**Action item:** Examine each line of the listing below. Copy those in which the string "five" appears.

**Supplied material:**

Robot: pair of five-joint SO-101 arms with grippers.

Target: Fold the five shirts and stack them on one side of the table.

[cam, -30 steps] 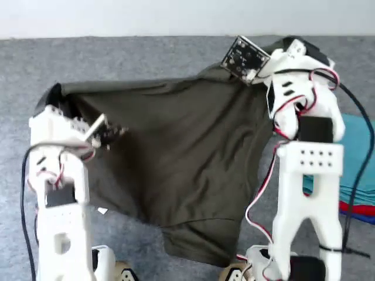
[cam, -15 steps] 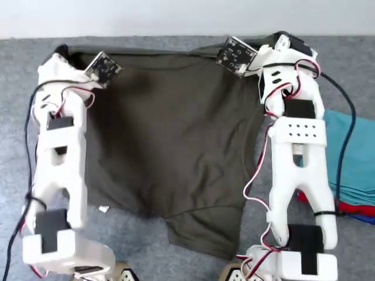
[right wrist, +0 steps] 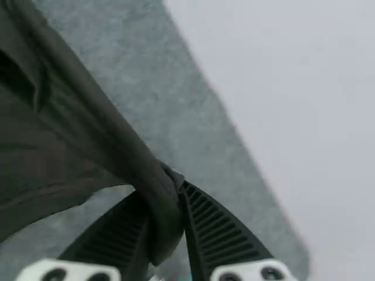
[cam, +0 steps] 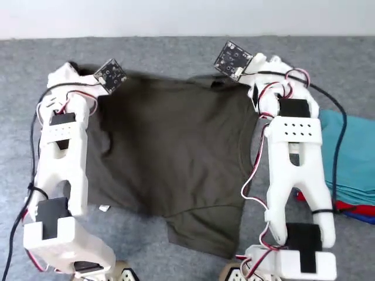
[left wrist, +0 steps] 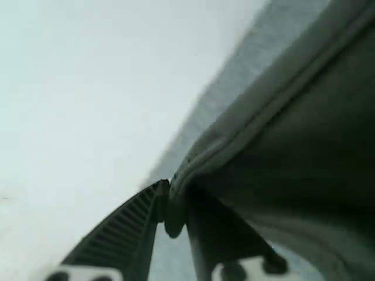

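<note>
The left gripper (left wrist: 174,202) and right gripper (right wrist: 164,202) each pinch the olive shirt (cam: 170,152) by its corners near the frame's top. Lowering both evenly, with the edge taut, should lay it flat.

Surface (cam: 176,52): covered in grey felt.
Shirt (cam: 176,152): olive, spread across the middle.
Stack (cam: 357,158): folded, teal on top, laid at the right edge.
Scrap (cam: 104,209): small, white, just beside the shirt's hem.
</note>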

**Output of the task:**
Robot: pair of five-joint SO-101 arms with grippers.
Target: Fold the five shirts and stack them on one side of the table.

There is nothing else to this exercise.